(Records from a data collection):
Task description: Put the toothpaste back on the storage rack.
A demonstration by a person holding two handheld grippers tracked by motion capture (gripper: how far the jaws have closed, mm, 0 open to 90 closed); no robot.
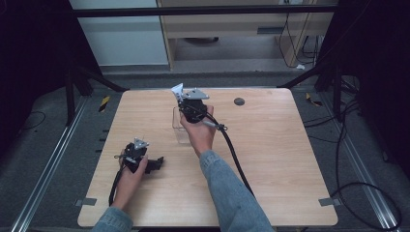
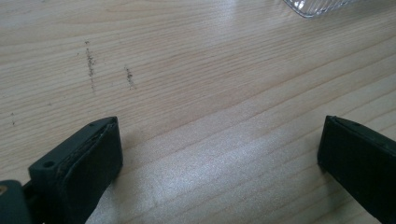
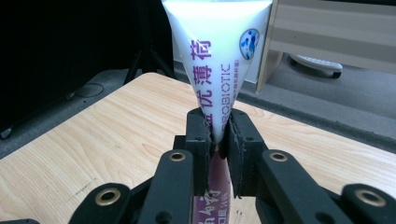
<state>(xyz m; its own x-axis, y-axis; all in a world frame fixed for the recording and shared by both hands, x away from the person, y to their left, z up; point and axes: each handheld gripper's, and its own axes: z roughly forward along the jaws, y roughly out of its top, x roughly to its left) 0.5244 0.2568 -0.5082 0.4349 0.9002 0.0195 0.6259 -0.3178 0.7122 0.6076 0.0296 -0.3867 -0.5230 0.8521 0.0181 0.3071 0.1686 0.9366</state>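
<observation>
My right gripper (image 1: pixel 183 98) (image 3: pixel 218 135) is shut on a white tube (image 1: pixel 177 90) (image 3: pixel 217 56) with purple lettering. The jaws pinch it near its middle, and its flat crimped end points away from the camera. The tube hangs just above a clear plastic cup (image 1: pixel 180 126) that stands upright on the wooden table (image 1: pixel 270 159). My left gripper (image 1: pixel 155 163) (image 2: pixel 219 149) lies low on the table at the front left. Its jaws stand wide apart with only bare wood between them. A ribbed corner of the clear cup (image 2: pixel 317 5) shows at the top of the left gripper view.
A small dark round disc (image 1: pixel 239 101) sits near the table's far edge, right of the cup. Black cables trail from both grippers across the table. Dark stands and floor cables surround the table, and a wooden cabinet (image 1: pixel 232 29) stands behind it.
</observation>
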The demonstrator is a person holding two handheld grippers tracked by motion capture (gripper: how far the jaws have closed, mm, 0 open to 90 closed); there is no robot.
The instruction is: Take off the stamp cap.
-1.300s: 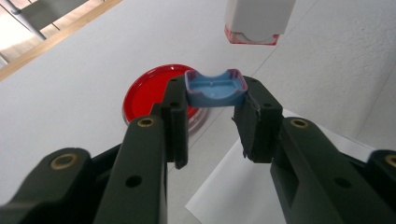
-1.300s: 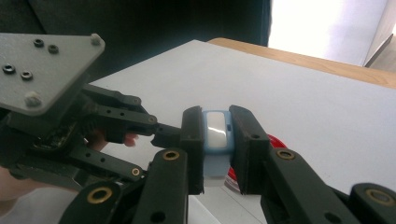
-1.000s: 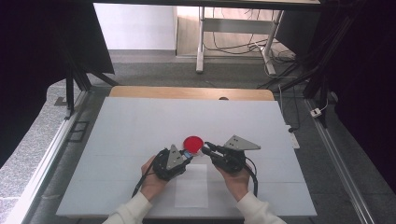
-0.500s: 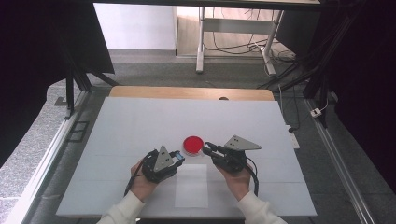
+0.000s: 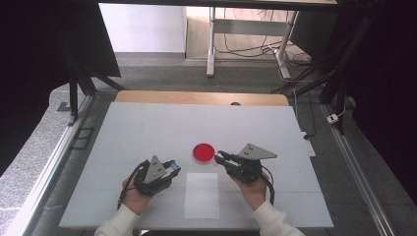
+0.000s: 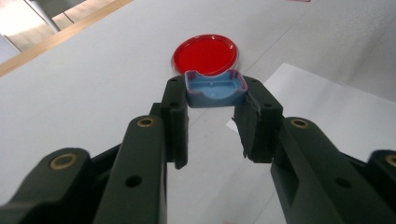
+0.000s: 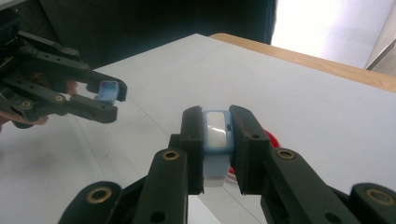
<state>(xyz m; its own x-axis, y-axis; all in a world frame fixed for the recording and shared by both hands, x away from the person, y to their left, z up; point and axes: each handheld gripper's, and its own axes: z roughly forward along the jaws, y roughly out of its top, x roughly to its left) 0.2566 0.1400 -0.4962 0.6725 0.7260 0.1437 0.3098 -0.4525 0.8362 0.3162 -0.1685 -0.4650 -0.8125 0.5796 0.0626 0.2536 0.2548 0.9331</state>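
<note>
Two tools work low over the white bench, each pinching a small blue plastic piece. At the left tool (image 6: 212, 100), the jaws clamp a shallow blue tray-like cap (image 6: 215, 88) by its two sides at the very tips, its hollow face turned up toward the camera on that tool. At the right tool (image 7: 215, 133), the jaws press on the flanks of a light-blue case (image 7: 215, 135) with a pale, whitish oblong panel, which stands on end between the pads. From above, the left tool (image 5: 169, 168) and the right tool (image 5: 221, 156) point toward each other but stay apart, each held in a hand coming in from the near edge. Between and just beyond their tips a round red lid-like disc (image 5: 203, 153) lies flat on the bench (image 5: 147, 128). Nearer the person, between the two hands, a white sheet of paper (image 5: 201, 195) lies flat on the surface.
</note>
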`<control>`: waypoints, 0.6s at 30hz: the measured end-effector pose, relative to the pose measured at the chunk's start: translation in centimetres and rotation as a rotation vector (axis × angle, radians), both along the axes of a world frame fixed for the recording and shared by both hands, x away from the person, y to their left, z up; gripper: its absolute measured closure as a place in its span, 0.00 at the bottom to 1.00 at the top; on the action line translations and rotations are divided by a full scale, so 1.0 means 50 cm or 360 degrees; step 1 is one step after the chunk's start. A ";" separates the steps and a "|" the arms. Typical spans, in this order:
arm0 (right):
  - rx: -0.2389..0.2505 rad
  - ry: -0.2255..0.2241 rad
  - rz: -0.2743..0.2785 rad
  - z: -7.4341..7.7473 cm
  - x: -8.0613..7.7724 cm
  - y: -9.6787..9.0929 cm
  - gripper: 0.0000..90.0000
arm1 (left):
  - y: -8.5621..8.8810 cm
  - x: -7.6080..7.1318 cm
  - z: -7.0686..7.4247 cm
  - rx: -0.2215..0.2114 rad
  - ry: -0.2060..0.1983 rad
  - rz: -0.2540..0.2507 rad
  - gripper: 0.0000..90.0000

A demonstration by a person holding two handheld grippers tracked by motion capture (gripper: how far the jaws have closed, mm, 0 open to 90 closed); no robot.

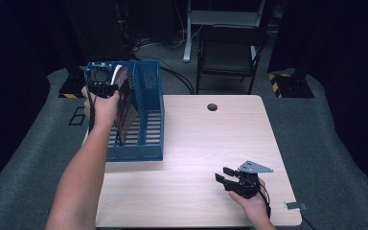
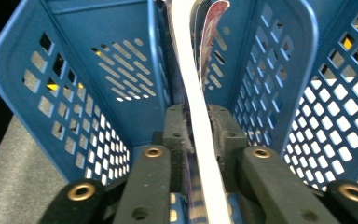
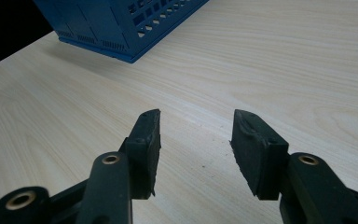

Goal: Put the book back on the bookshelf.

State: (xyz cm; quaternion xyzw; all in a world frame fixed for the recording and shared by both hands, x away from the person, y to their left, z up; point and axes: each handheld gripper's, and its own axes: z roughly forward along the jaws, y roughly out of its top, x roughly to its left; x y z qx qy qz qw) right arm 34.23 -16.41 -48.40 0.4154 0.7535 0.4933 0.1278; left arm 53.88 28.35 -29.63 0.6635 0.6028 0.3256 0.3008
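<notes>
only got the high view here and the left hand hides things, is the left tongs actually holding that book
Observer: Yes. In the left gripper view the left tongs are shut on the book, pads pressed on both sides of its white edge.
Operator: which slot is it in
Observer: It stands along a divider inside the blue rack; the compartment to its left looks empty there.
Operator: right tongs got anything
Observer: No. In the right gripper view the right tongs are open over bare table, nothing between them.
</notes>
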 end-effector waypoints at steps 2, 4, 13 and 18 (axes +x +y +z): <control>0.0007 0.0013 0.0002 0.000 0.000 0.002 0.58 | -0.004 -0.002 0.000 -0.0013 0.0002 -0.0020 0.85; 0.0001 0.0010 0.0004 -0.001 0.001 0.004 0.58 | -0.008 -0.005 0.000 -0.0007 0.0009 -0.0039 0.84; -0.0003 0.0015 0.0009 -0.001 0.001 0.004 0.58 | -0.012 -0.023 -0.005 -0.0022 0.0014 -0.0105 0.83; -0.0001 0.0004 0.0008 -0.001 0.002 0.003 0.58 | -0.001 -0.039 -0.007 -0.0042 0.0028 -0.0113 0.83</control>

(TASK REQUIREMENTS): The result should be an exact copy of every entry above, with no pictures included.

(YOUR RESPONSE):
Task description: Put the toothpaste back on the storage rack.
A demonstration by a person holding two handheld grippers tracked by motion capture (gripper: how far the jaws have closed, mm, 0 open to 90 closed); no robot.
<state>(xyz m; its own x-axis, y-axis; all in a world frame fixed for the recording and shared by both hands, x away from the person, y to their left, z up; point and axes: each handheld gripper's, and its own axes: z roughly forward along the jaws, y roughly out of its top, x roughly to its left) 0.5244 0.2568 -0.5082 0.4349 0.9002 0.0195 0.6259 -0.3178 0.7122 0.6076 0.0296 -0.3867 -0.5230 0.8521 0.0181 0.3071 0.1686 0.9366</state>
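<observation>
My right gripper (image 1: pixel 183 98) (image 3: pixel 218 135) is shut on a white tube (image 1: pixel 177 90) (image 3: pixel 217 56) with purple lettering. The jaws pinch it near its middle, and its flat crimped end points away from the camera. The tube hangs just above a clear plastic cup (image 1: pixel 180 126) that stands upright on the wooden table (image 1: pixel 270 159). My left gripper (image 1: pixel 155 163) (image 2: pixel 219 149) lies low on the table at the front left. Its jaws stand wide apart with only bare wood between them. A ribbed corner of the clear cup (image 2: pixel 317 5) shows at the top of the left gripper view.
A small dark round disc (image 1: pixel 239 101) sits near the table's far edge, right of the cup. Black cables trail from both grippers across the table. Dark stands and floor cables surround the table, and a wooden cabinet (image 1: pixel 232 29) stands behind it.
</observation>
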The demonstrator is a person holding two handheld grippers tracked by motion capture (gripper: how far the jaws have closed, mm, 0 open to 90 closed); there is no robot.
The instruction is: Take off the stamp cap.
-1.300s: 
-1.300s: 
-1.000s: 
-0.500s: 
+0.000s: 
+0.000s: 
+0.000s: 
<state>(xyz m; its own x-axis, y-axis; all in a world frame fixed for the recording and shared by both hands, x away from the person, y to their left, z up; point and axes: each handheld gripper's, and its own axes: z roughly forward along the jaws, y roughly out of its top, x roughly to its left) 0.2566 0.1400 -0.4962 0.6725 0.7260 0.1437 0.3098 -0.4525 0.8362 0.3162 -0.1685 -0.4650 -0.8125 0.5796 0.0626 0.2536 0.2548 0.9331</state>
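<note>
Two tools work low over the white bench, each pinching a small blue plastic piece. At the left tool (image 6: 212, 100), the jaws clamp a shallow blue tray-like cap (image 6: 215, 88) by its two sides at the very tips, its hollow face turned up toward the camera on that tool. At the right tool (image 7: 215, 133), the jaws press on the flanks of a light-blue case (image 7: 215, 135) with a pale, whitish oblong panel, which stands on end between the pads. From above, the left tool (image 5: 169, 168) and the right tool (image 5: 221, 156) point toward each other but stay apart, each held in a hand coming in from the near edge. Between and just beyond their tips a round red lid-like disc (image 5: 203, 153) lies flat on the bench (image 5: 147, 128). Nearer the person, between the two hands, a white sheet of paper (image 5: 201, 195) lies flat on the surface.
</note>
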`<control>`: waypoints, 0.6s at 30hz: the measured end-effector pose, relative to the pose measured at the chunk's start: translation in centimetres and rotation as a rotation vector (axis × angle, radians), both along the axes of a world frame fixed for the recording and shared by both hands, x away from the person, y to their left, z up; gripper: its absolute measured closure as a place in its span, 0.00 at the bottom to 1.00 at the top; on the action line translations and rotations are divided by a full scale, so 1.0 means 50 cm or 360 degrees; step 1 is one step after the chunk's start. A ";" separates the steps and a "|" the arms. Typical spans, in this order:
arm0 (right):
  - rx: -0.2389..0.2505 rad
  - ry: -0.2255..0.2241 rad
  - rz: -0.2743..0.2785 rad
  - z: -7.4341..7.7473 cm
  - x: -8.0613..7.7724 cm
  - y: -9.6787..9.0929 cm
  - gripper: 0.0000..90.0000
arm1 (left):
  - y: -8.5621..8.8810 cm
  - x: -7.6080..7.1318 cm
  - z: -7.0686..7.4247 cm
  - rx: -0.2215..0.2114 rad
  - ry: -0.2060..0.1983 rad
  - rz: -0.2540..0.2507 rad
  - gripper: 0.0000..90.0000

A demonstration by a person holding two handheld grippers tracked by motion capture (gripper: how far the jaws have closed, mm, 0 open to 90 closed); no robot.


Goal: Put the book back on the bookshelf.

State: (xyz cm; quaternion xyzw; all in a world frame fixed for the recording and shared by both hands, x away from the person, y to their left, z up; point and axes: each handheld gripper's, and its own axes: z roughly forward along the jaws, y roughly out of its top, x roughly to its left; x y z qx qy qz qw) right arm 34.23 -16.41 -48.40 0.4154 0.7535 0.4933 0.1278; left arm 53.88 28.35 -29.63 0.6635 0.6028 0.3256 0.3008
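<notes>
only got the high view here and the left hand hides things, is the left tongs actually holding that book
Observer: Yes. In the left gripper view the left tongs are shut on the book, pads pressed on both sides of its white edge.
Operator: which slot is it in
Observer: It stands along a divider inside the blue rack; the compartment to its left looks empty there.
Operator: right tongs got anything
Observer: No. In the right gripper view the right tongs are open over bare table, nothing between them.
</notes>
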 end-effector waypoints at steps 2, 4, 13 and 18 (axes +x +y +z): <control>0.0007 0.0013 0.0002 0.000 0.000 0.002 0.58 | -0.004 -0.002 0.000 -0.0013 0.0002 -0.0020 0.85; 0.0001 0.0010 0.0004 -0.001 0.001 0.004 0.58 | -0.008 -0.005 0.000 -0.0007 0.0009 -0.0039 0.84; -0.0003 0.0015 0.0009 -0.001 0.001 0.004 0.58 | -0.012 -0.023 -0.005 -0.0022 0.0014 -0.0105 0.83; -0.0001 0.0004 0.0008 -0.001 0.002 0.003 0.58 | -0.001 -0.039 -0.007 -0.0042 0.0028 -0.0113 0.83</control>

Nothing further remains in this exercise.